Task details:
Quote, with no changes, the lines that run from the top of the material to the line with "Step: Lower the", both included.
*** Source data Section Begins ***
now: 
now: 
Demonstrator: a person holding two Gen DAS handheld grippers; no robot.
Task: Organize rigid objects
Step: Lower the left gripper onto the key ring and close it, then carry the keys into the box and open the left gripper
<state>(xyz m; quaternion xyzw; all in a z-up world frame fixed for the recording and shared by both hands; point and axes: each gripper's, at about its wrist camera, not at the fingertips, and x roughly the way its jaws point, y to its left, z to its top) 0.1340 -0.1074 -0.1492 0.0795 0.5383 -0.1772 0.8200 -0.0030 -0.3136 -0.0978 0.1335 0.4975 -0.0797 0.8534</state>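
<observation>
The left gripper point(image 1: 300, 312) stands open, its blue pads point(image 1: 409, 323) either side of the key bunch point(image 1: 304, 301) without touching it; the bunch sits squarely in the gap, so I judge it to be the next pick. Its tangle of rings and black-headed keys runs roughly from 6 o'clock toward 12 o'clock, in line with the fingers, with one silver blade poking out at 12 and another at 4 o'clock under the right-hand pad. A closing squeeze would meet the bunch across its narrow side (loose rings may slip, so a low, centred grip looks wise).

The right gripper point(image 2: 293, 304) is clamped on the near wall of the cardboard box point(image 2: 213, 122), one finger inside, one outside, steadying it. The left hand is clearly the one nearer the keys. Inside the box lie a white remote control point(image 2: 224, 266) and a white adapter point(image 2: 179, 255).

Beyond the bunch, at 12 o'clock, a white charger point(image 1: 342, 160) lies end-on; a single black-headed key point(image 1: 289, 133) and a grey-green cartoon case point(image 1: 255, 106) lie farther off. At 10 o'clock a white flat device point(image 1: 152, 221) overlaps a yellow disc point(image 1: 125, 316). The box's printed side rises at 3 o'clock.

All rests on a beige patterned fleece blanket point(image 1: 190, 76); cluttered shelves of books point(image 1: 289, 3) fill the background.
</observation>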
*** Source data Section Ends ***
Answer to the exercise:
now: 
now: 
Demonstrator: a person holding two Gen DAS handheld grippers; no robot.
Task: Organize rigid objects
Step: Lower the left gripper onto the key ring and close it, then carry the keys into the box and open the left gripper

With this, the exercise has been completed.